Oktavia Nurul Hikmah
Mahasiswi Fakultas Ekonomi dan Bisnis
Universitas Airlangga
Kehidupan tampak sempurna di
hadapanku. Kesempatan kuliah, lingkungan yang aman, dan aktivitas organisasi
yang menyenangkan. Boleh dikatakan biar IP pas-pasan, setidaknya predikatku sebagai aktivis menjadi
nilai lebih. Rapat pagi, siang dan malam. Ikut kongres disana sini. Sibuk
mengajukan proposal sepanjang tahun. Itulah sebagian akivitas yang kulakukan di
kampus selain kuliah.
Liburan tiba. Ini saatnya rehat dari
kepadatan aktivitas. Liburan di rumah lebih menyenangkan. Praktis kehidupan
berubah 180 derajat. Makan, tidur, nonton TV, bantu keluarga, nonton film, dan mengurus kebun.
Kampus tidak masuk dalam list aktivitas sama sekali. Jangan protes Sob, di
kampus toh tidak ada manusia.
Nah, ini saatnya nonton TV. Program
FTV yang ku tonton sedang iklan, jadi channel ku pindah. Wah, pas sedang ada
berita penangkapan remaja umur 17 tahun. Perkara apa pikirku. Ternyata, remaja
SMA ini ditangkap dengan tuduhan pengedaran pil koplo. Dia melakukan hal
tersebut untuk memenuhi nafkah istrinya yang berumur 15 tahun. Mirisnya, dia
mengedarkan pil haram tersebut kepada teman-temannya sesama pelajar.

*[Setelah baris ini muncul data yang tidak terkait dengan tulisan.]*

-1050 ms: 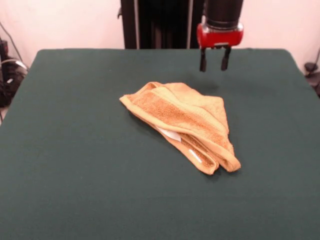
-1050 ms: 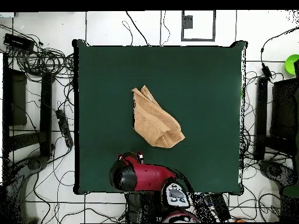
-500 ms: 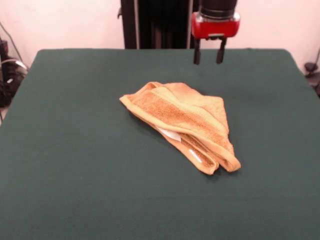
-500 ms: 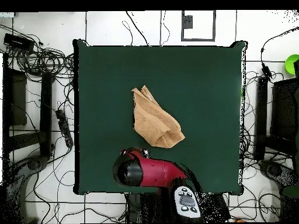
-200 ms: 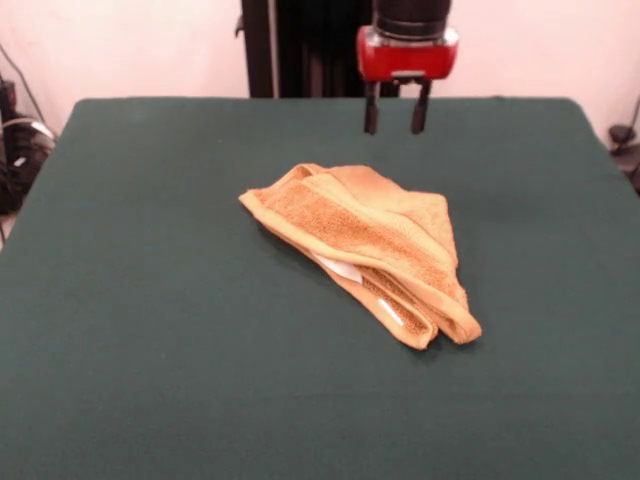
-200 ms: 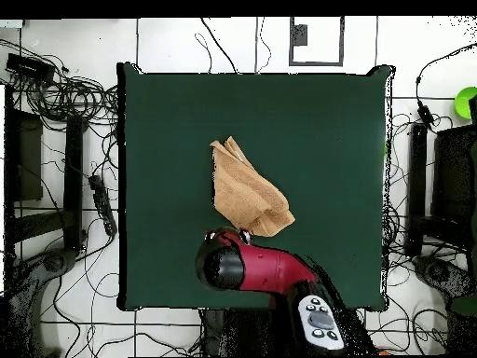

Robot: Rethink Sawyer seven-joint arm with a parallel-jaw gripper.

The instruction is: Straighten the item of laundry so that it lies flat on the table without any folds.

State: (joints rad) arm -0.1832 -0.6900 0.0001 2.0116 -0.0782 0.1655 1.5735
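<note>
The item of laundry, an orange-tan terry towel, lies folded over itself in a bunched wedge near the middle of the dark green table. A white tag shows along its near fold. In the overhead view the towel lies just above the red arm. My gripper hangs open and empty above the table, beyond the towel's far edge and not touching it. From overhead the arm's red body covers the gripper.
Cables and dark equipment lie on the floor around the table. A green object sits at the right edge of the overhead view. The table's far edge runs just behind the gripper.
The gripper has moved steadily leftward in the front view, and slightly up, staying open. The towel has not moved.
</note>
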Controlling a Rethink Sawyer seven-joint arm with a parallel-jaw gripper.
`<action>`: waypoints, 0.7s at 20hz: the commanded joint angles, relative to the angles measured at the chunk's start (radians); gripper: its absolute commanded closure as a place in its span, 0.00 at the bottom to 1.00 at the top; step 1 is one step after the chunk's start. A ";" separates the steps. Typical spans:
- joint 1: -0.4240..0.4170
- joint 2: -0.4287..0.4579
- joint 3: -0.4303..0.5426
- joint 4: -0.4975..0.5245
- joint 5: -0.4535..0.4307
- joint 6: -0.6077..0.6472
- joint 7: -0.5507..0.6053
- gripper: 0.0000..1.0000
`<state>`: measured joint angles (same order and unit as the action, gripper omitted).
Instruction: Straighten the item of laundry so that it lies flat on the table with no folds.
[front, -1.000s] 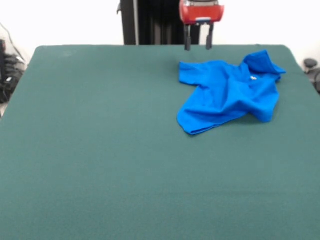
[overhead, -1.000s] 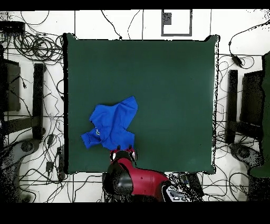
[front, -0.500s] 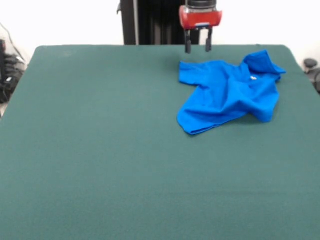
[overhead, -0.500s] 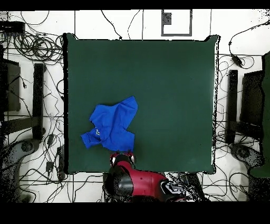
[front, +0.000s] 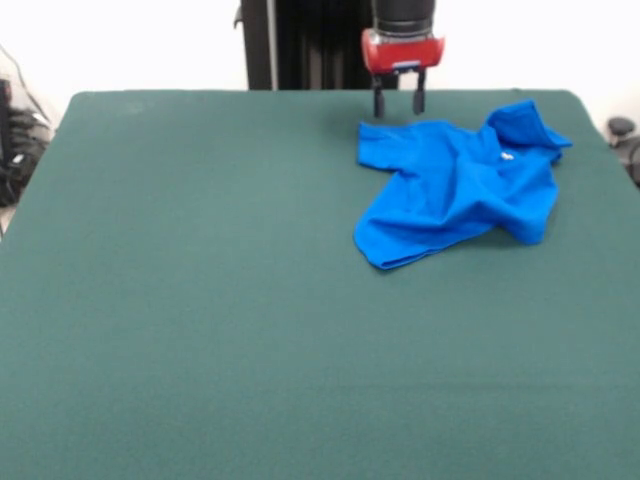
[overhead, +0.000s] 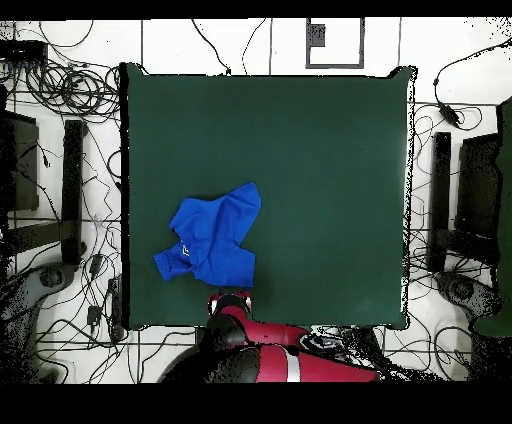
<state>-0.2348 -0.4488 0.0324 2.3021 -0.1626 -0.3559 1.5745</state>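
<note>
One blue T-shirt (front: 455, 187), crumpled with folds, near the table's (front: 200, 300) edge by the robot. One red arm, vertical, claw (front: 399, 103) pointing down just beside the shirt's sleeve edge, fingers apart, holding nothing

floor: tangled cables (overhead: 70, 90) | dark stands (overhead: 72, 190) beside table
</note>
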 joint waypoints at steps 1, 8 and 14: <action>-0.003 0.034 0.051 -0.151 -0.004 -0.048 0.178 0.00; -0.020 0.015 0.061 -0.142 -0.014 -0.025 0.175 0.00; -0.046 -0.094 0.077 -0.077 -0.020 0.067 0.165 0.00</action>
<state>-0.2525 -0.4491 0.0325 2.3012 -0.1836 -0.3565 1.5745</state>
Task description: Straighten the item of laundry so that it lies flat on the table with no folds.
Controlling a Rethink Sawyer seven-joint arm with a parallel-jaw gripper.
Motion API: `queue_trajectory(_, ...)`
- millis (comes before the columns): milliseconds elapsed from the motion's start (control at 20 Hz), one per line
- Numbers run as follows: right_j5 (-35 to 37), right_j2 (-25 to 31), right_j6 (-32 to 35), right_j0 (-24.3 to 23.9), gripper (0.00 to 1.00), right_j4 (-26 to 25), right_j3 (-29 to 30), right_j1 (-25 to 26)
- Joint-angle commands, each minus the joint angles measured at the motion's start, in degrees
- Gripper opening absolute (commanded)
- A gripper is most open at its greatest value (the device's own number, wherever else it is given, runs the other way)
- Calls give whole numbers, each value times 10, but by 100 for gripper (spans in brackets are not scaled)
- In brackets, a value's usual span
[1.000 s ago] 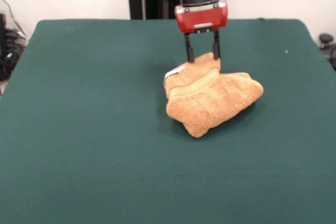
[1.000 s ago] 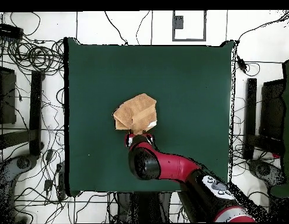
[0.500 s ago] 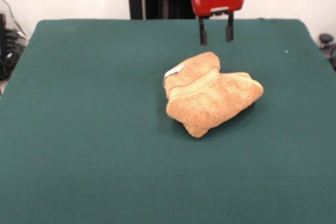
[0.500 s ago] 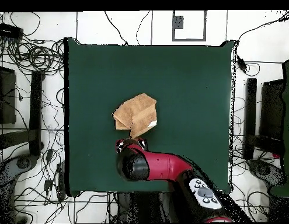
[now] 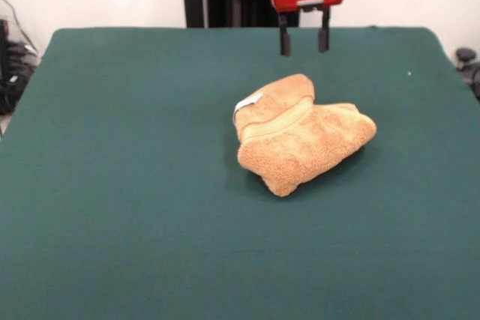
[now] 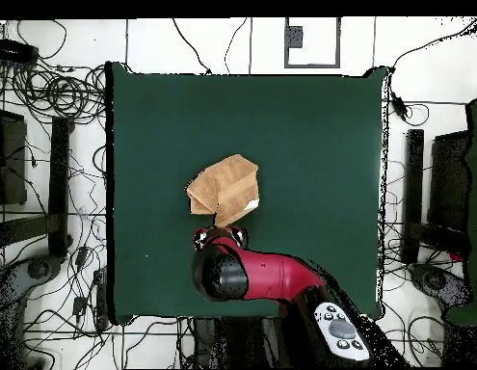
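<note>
- While the gripper hangs above the far part of the table with its two dark fingers spread apart and nothing between them, the towel lies untouched near the table's middle, a little right of centre in the front view.
- The towel is bunched and doubled over itself: a woven band runs slantwise across its top fold, and a small white label shows at its far-left edge.
- Its long axis runs from near-left to far-right in the front view, with a rounded corner pointing toward the near side.
- The relation that matters: the towel lies on the near side of the jaws and below them, its far fold close under the fingertips but clearly apart from them.
- In the overhead view the gripper sits just beside the towel's edge on the robot's side; whether it overlaps that edge is hard to say, as the arm hides it.
- Judged from this, the task is barely begun; the next move probably calls for a descent onto a free corner, then a pull outward along the long axis.
- A pinch through two layers would likely drag the whole bundle instead of opening it.
</note>
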Motion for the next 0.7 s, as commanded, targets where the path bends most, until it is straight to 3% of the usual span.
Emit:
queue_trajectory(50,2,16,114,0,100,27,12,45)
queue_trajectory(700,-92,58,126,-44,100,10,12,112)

Astaghfirullah. Asli, aku baru menemui fakta seperti ini.
Usai berita tersebut, disusul dengan
berita penetapan status tersangka bagi Raffi Ahmad. Kamu pasti tahu juga Sob,
kamu kan nggak pernah ketinggalan gosip^_^. Nah, narkoba yang dikonsumsi Raffi
nih jenis baru dan belum masuk dalam perundang-undangan. Jadi, BNN juga
kesulitan ‘menghukumi’ kasus Raffi ini. Sementara jagad artis berlomba
memberikan dukungan, menganggap Raffi sebagai korban.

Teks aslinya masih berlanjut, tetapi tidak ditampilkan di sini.